Este último tiempo se ha reunido el Consejo urbano para tratar algunos temas puntuales que surgieron como inquietud del ejecutivo municipal y obligan a reformulaciones el código de planeamiento. Mi pregunta a la luz de estos hechos es ¿Quien nos marca la agenda?.
El interés sectorial con sus demandas utilitarias o el interés superior del plan de futuro que debimos haber trazado. Así es como estamos convocados a debatir aspectos fragmentarios de un todo sin saber si el todo está en concordancia con esos parciales segmentos coyunturales.
Si no tenemos en claro que queremos como destino de nuestra ciudad futura es muy difícil decir que esperamos de cada uno de esos reclamos sectoriales y entonces el debate se circunscribe a simples opiniones parciales sobre la conveniencia o inconveniencia circunstancial de las demandas.
De una vez por todas creo que es necesario sentar los ejes directores de un plan maestro de la ciudad y determinar la visión concurrente de todos los actores responsables en el modelo de ciudad que queremos para después ver cómo encajan las demandas sectoriales en ese plan.
No son las partes las que dictan el destino del todo sino a la inversa es el todo el que establece cómo concurre cada parte al plan global.
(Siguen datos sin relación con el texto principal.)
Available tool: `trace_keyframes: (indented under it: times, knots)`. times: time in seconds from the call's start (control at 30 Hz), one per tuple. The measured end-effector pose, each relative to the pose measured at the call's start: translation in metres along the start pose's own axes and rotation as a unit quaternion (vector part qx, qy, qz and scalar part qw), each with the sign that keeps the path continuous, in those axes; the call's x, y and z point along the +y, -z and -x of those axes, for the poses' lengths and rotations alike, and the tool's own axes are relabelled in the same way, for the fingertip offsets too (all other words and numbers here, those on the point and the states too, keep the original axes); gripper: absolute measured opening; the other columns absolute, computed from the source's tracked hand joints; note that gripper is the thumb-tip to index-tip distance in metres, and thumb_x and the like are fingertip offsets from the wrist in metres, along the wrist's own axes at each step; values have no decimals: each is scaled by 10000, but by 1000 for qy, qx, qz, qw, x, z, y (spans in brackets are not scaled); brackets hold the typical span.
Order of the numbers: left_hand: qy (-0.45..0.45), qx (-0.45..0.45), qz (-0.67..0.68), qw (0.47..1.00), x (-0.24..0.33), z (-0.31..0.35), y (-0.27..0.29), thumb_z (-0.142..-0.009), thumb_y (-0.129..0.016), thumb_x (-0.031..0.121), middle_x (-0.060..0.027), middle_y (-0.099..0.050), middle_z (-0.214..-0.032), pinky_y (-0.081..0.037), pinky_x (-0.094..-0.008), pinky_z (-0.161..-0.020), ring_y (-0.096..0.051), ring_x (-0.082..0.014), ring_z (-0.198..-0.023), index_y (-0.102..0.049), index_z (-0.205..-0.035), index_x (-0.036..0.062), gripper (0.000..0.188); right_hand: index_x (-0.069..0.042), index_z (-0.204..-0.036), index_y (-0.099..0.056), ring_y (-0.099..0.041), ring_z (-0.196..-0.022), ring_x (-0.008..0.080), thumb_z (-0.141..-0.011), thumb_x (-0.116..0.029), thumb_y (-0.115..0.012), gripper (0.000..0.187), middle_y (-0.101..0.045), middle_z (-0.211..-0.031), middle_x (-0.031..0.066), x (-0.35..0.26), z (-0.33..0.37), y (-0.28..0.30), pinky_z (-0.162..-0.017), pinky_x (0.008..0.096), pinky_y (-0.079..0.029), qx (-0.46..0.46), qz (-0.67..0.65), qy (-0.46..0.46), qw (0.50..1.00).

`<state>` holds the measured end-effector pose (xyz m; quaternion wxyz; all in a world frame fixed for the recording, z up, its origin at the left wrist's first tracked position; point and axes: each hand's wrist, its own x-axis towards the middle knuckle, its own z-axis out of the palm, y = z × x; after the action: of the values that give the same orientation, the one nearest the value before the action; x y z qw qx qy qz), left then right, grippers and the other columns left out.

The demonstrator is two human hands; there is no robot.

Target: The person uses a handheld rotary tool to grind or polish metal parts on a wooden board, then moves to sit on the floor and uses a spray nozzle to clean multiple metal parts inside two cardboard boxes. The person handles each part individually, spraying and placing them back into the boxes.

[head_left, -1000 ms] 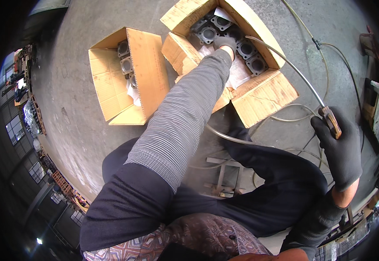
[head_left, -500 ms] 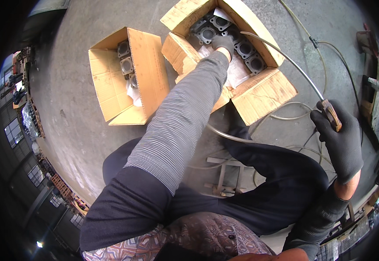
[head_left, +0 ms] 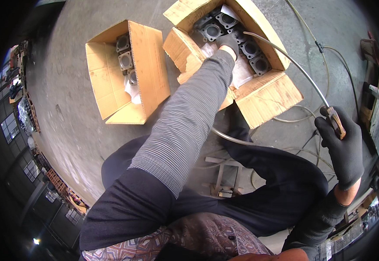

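My gloved left hand point(head_left: 228, 42) reaches into the larger cardboard box point(head_left: 267, 98), its fingers curled down among dark grey metal cylinders with square flanges and round bores. One cylinder point(head_left: 212, 31) lies just left of it, and others point(head_left: 260, 65) line the box's right side. What the fingers grip is hidden beneath the hand. At the right, my gloved right hand point(head_left: 345, 145) is closed around the handle of an air blow gun point(head_left: 336, 122). Its long, curved metal tube point(head_left: 296, 63) arches over the box's right wall, with the tip close to my left hand.
A second open cardboard box point(head_left: 148, 71) to the left holds several similar cylinders point(head_left: 125, 61) and white paper. Hoses point(head_left: 300, 152) loop over the concrete floor at the right. Between my legs is a low metal frame point(head_left: 220, 176). A workbench-like structure point(head_left: 378, 102) stands far right.
The view has shifted slightly, so the boxes appear a little displaced. My left hand stays among the cylinders, and my right hand keeps the blow gun in nearly the same position.
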<state>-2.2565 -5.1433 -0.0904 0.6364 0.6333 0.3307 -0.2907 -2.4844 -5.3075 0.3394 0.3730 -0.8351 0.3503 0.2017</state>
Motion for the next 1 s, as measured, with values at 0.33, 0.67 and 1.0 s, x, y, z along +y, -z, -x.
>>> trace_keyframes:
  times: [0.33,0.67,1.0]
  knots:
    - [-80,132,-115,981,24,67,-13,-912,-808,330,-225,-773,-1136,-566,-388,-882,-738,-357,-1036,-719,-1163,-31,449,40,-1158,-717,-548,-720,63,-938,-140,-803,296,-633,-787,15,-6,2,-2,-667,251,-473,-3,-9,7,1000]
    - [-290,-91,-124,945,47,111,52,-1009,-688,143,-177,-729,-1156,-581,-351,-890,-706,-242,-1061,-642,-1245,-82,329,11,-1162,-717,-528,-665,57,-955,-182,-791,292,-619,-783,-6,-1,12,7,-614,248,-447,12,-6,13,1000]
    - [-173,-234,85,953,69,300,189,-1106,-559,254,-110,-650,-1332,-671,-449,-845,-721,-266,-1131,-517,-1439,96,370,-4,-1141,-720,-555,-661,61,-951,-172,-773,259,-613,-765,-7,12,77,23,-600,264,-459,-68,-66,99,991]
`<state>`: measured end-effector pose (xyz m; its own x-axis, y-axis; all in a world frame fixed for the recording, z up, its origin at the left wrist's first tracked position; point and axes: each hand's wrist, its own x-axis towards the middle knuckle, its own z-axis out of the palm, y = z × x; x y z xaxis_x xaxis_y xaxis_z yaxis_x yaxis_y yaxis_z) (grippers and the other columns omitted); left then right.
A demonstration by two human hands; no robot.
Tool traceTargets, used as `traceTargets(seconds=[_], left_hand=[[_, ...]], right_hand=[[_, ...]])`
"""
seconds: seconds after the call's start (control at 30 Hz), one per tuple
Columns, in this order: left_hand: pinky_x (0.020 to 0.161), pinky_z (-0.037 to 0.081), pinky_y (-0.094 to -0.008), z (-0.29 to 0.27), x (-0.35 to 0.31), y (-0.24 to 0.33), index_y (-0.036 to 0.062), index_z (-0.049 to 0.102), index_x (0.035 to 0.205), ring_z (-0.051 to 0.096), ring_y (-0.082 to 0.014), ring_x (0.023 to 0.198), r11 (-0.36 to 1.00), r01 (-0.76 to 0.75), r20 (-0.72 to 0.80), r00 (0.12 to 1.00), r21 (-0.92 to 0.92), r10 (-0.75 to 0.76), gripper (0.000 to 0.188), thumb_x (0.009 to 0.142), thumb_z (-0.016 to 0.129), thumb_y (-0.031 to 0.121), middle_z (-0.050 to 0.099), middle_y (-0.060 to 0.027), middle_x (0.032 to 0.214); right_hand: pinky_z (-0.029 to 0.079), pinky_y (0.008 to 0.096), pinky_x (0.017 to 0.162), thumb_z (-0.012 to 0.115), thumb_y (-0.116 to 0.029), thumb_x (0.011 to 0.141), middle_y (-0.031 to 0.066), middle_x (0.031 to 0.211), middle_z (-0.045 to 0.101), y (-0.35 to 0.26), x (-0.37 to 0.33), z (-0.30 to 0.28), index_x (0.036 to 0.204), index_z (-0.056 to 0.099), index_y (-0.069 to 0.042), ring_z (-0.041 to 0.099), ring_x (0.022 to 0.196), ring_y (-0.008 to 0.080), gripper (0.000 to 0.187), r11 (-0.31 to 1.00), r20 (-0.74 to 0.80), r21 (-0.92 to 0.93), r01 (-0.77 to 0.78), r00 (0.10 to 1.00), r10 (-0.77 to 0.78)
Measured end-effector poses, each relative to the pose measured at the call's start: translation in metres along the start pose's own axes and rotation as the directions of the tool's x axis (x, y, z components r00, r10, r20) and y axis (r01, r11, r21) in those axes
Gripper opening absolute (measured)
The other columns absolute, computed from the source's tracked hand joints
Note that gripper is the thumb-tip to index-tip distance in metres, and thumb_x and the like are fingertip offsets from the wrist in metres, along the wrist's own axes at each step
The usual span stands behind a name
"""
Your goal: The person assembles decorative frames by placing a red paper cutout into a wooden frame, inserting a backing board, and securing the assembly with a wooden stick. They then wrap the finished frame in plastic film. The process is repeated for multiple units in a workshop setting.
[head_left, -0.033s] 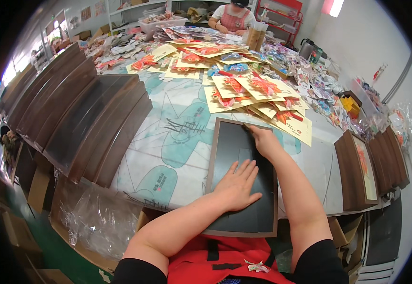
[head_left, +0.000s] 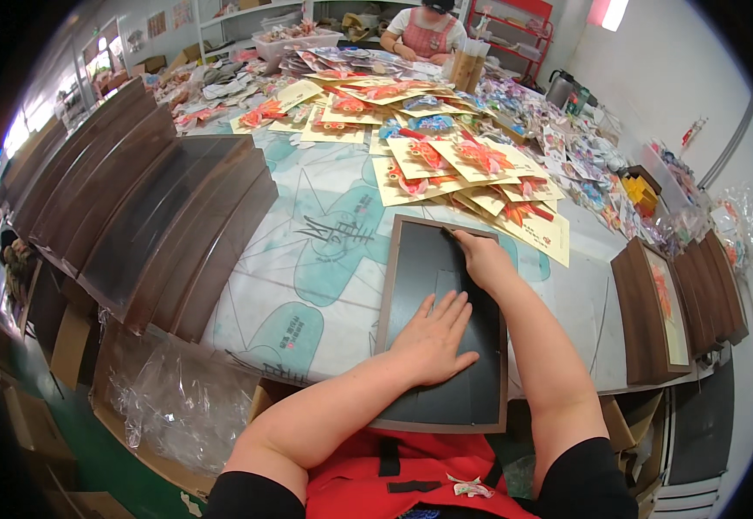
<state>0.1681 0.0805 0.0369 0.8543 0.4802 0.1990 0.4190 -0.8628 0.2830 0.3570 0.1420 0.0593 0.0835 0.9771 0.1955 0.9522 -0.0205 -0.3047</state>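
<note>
A brown picture frame (head_left: 391, 285) lies back up at the table's front edge, its black backing board (head_left: 420, 259) showing. Flat on the middle of that board rests my left hand (head_left: 435, 339), fingers stretched out and thumb apart. My right hand (head_left: 484, 259) is closed at the far edge of the frame, near its right corner. A thin dark tip pokes out from its fingers against the rim; what it belongs to is hidden. Just beyond the frame lies a loose pile of cream cards (head_left: 480, 162) with red goldfish pictures.
Brown frames (head_left: 177, 216) stand in a leaning row on the left; several more (head_left: 645, 311) stand at the right, one with a goldfish picture. Clear plastic wrap (head_left: 177, 398) fills a carton below the left edge. Across the littered table sits another person (head_left: 428, 39) in a checked apron.
</note>
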Motion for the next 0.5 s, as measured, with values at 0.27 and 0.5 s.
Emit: traceTargets(seconds=[0.27,0.5], left_hand=[[0.115,0.017,-0.0462,-0.002,0.001,0.002,-0.0054,0.03,0.142,0.022,-0.0325,0.141,1.0,0.003,0.012,1.0,0.018,-0.003,0.078,0.09,0.046,0.051,0.028,-0.0209,0.149],[0.115,0.016,-0.0466,-0.003,0.001,0.001,-0.0035,0.028,0.143,0.021,-0.0326,0.141,1.0,0.004,0.018,1.0,0.025,-0.004,0.078,0.09,0.045,0.052,0.027,-0.0202,0.15]], right_hand=[[0.052,0.0439,0.07,0.053,-0.002,0.082,0.0165,0.089,0.057,-0.011,-0.013,0.015,0.137,0.042,-0.024,0.064,0.078,0.037,0.061,0.934,0.009,-0.354,0.043,0.999,-0.042],[0.05,0.0425,0.069,0.057,-0.02,0.089,0.0138,0.085,0.056,-0.034,-0.018,-0.004,0.13,0.053,-0.04,0.061,0.08,0.0315,0.045,0.995,0.017,-0.018,0.103,0.995,-0.102]])
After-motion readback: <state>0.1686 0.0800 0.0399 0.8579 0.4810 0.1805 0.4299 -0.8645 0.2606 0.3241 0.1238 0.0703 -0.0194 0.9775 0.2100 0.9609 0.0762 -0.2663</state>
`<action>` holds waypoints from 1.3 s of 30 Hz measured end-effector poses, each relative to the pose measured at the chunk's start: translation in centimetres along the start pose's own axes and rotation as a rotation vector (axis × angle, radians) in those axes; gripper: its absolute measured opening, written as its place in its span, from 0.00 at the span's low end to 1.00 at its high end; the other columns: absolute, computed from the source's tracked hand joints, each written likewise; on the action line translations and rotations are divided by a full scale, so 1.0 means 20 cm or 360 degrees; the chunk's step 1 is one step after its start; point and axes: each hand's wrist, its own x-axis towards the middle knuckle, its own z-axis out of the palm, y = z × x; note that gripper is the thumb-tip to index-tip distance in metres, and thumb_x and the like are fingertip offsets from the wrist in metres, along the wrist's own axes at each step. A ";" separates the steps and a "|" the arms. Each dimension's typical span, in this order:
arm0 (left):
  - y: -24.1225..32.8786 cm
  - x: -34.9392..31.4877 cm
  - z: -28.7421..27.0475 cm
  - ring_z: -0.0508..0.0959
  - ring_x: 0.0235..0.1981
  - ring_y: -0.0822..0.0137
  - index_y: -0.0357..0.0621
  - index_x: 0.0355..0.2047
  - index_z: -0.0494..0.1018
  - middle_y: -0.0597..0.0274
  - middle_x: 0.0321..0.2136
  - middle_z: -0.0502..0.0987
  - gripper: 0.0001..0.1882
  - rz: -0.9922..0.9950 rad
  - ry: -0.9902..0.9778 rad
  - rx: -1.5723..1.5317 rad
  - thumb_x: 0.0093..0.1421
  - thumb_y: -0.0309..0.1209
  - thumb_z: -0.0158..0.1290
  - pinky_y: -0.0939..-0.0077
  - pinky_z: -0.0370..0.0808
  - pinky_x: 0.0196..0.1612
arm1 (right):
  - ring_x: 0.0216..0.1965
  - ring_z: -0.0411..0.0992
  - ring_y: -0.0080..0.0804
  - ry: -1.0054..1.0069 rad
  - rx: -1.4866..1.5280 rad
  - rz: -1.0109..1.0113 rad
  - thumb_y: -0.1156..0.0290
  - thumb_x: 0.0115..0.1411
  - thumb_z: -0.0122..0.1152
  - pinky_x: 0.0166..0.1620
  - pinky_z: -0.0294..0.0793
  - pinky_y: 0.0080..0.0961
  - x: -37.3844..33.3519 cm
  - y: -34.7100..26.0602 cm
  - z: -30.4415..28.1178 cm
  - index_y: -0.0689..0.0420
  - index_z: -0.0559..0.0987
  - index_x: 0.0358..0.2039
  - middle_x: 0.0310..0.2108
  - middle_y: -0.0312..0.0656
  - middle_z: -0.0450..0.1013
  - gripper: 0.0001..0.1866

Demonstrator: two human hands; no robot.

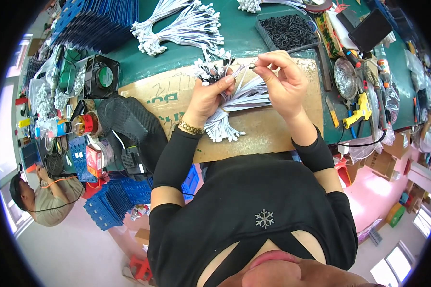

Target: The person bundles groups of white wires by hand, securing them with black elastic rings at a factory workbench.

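Observation:
My left hand (206, 98) is closed round a bundle of white cables (246, 98), its thumb pressed over their connector ends. White and black tips (214, 71) stick out above that thumb. To the right, my right hand (287, 86) pinches a small black sleeve-like piece (252, 67) between thumb and forefinger, beside a thin cable end. Whether the piece touches that cable I cannot make out. The bundle's free ends fan out over a brown cardboard sheet (277, 129). Beyond my hands, more bundled white cables (187, 31) lie on the green table.
A tray of small black pieces (287, 31) stands at the back. On the right lie a yellow glue gun (359, 111), a metal dish (345, 76) and a cutter (332, 112). A black fan (101, 76) and blue racks (96, 24) stand left. Another person (50, 196) sits far left.

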 end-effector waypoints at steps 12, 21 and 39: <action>0.01 -0.01 0.01 0.63 0.24 0.75 0.39 0.34 0.66 0.66 0.21 0.65 0.07 -0.0017 0.0026 -0.0077 0.57 0.27 0.52 0.80 0.62 0.31 | 0.27 0.69 0.25 -0.0124 -0.0476 -0.0087 0.82 0.47 0.62 0.31 0.68 0.19 0.14 -0.02 0.05 0.55 0.77 0.41 0.26 0.34 0.75 0.18; 0.02 -0.01 0.03 0.63 0.24 0.74 0.38 0.35 0.67 0.66 0.22 0.66 0.08 0.0018 0.0018 -0.0087 0.56 0.27 0.52 0.80 0.62 0.30 | 0.27 0.70 0.31 -0.0385 -0.0796 -0.0479 0.79 0.47 0.61 0.33 0.64 0.25 0.16 0.01 0.02 0.52 0.79 0.34 0.28 0.34 0.76 0.12; -0.01 0.01 -0.02 0.68 0.23 0.73 0.36 0.34 0.69 0.64 0.22 0.70 0.08 0.0046 0.0002 -0.0253 0.55 0.24 0.54 0.81 0.66 0.27 | 0.27 0.69 0.35 -0.0810 -0.0935 -0.0707 0.79 0.45 0.56 0.32 0.69 0.26 0.15 -0.04 0.02 0.55 0.78 0.36 0.28 0.38 0.73 0.15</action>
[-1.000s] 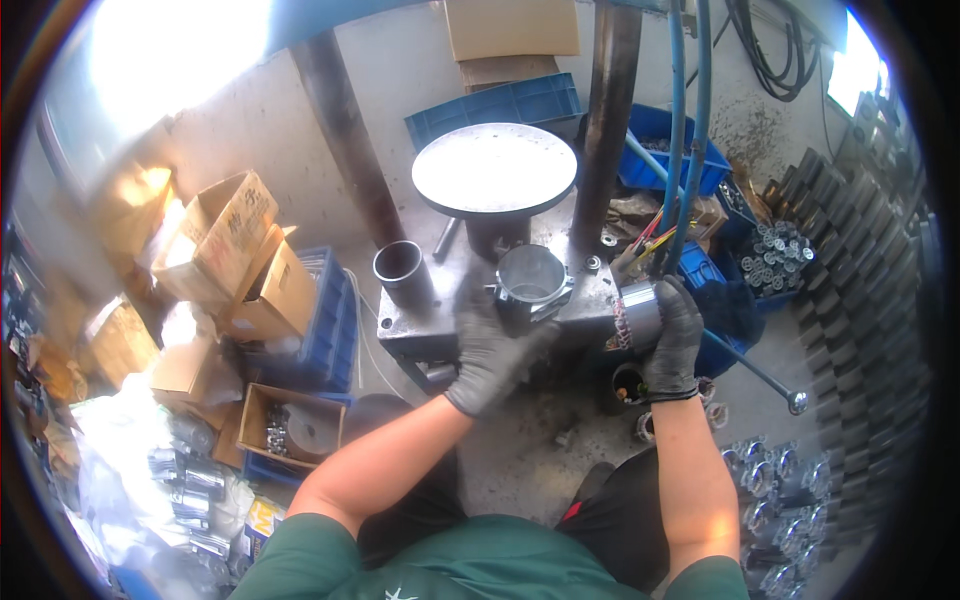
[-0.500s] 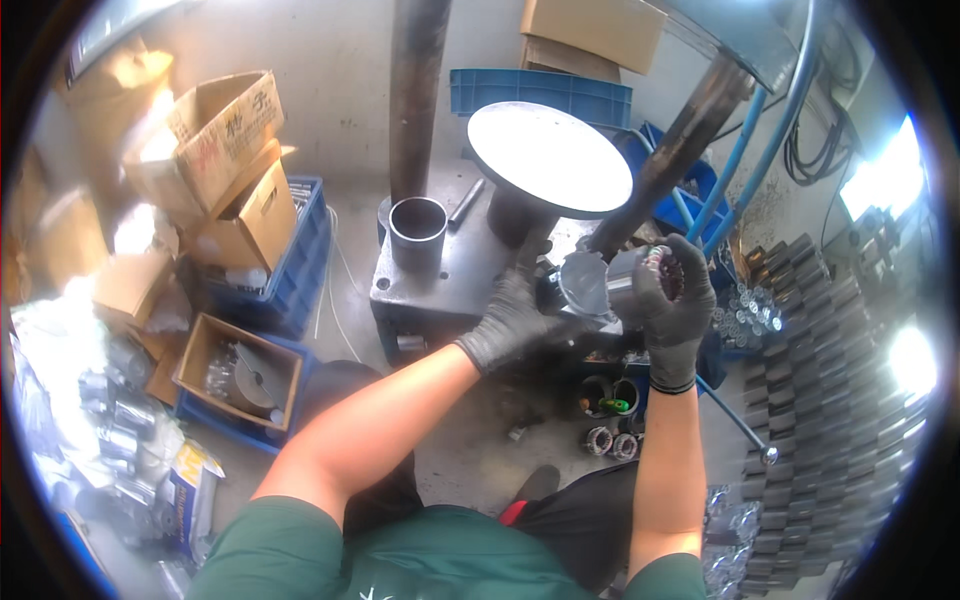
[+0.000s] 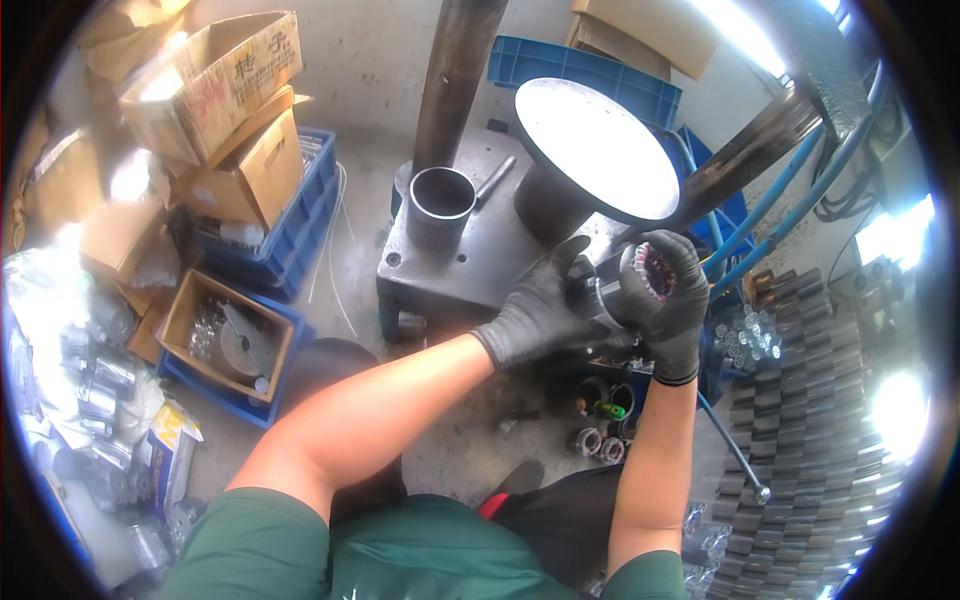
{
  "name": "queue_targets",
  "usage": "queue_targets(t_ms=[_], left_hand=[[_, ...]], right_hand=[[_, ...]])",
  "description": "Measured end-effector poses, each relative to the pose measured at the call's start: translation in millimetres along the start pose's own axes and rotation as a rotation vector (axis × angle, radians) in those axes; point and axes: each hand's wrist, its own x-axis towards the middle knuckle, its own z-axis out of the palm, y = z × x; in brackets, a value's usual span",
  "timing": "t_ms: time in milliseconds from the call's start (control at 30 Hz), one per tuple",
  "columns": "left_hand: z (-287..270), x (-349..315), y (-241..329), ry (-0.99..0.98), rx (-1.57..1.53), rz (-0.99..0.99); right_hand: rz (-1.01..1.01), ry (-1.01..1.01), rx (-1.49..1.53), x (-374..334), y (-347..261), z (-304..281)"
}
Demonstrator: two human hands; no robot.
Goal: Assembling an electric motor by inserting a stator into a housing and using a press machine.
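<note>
Head view: right hand [image 3: 676, 305] curls around a stator [image 3: 640, 283], apparently.

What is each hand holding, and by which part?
Right hand: wire-wound cylinder, gripped around its outer side. Left hand: apparently a metal housing, by its outer wall; contact partly hidden.

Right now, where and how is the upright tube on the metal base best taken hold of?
Probably by the upper outer wall of the tube, fingers curled around it, coming from the near side. It is round and stands upright, open at the top; a post rises behind it and a rod lies close on its right.
</note>
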Motion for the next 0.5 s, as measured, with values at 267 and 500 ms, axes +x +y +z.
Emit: queue_targets(t_ms=[267,500], left_hand=[[6,1,-18,0.039,0.031,0.114],[1,-1,-4,0.035,0.066,0.116]], right_hand=[[0.082,-0.060,0.013,-4,-4,-2],[0.103,-0.149,-0.091,-9,4,-8]])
Y si no basta esta visión me permito sugerir a quienes deben decidir qué lean a Alain Jorda.
Este teórico afirma que los motivos por los que los Planes Estratégicos locales suelen fracasar se deben a dos cuestiones fundamentales: "primero, carecen de una visión de futuro de la ciudad y no logran implicar a los actores locales en la implementación de las actuaciones propuestas en el Plan, y segundo son creados por la institución pública sin tener en cuenta las verdaderas expectativas de la sociedad, esto genera entonces, además de una gravísima falta de coherencia en las políticas municipales, dos otras graves consecuencias: es casi imposible que aparezcan sinergias con la sociedad y alianzas estratégicas con los verdaderos actores responsables de aplicar o aceptar esos planes."
Jorda avanza en su análisis en un desarrollo teórico muy profundo respecto de los pasos que él considera fundamentales para el éxito de una planificación urbana. Dice entonces que "se necesitan dos cambios profundos para evitar los errores que inducen al fracaso. El primero de ellos es incorporar un primer capítulo nuevo a todo Plan Estratégico.
Un primer capítulo llamado Plan de Futuro y cuya definición, a cargo del conjunto de actores locales, y que debe ser el primer paso en la definición del Plan Estratégico. El segundo cambio profundo está en una nueva filosofía en la organización municipal, donde los responsables de la aplicación se constituyan en una caja de resonancia, coordinadora de las voluntades manifiestas en el debate con todos los actores sociales, dispuestos a la corrección de rumbos y a la revisión permanente de objetivos y acciones."
Esto no agota ni se constituye en la síntesis del pensamiento de este planificador urbano, es solo un fragmento de su posición filosófica respecto de un modo de hacer ciudad. Pero sirve para ilustrar a nuestros decisores haciéndoles conocer qué hay mucho estudiado respecto de la planificación urbanística que sería interesante respetar antes de pretender hacer ciudad por pedazos.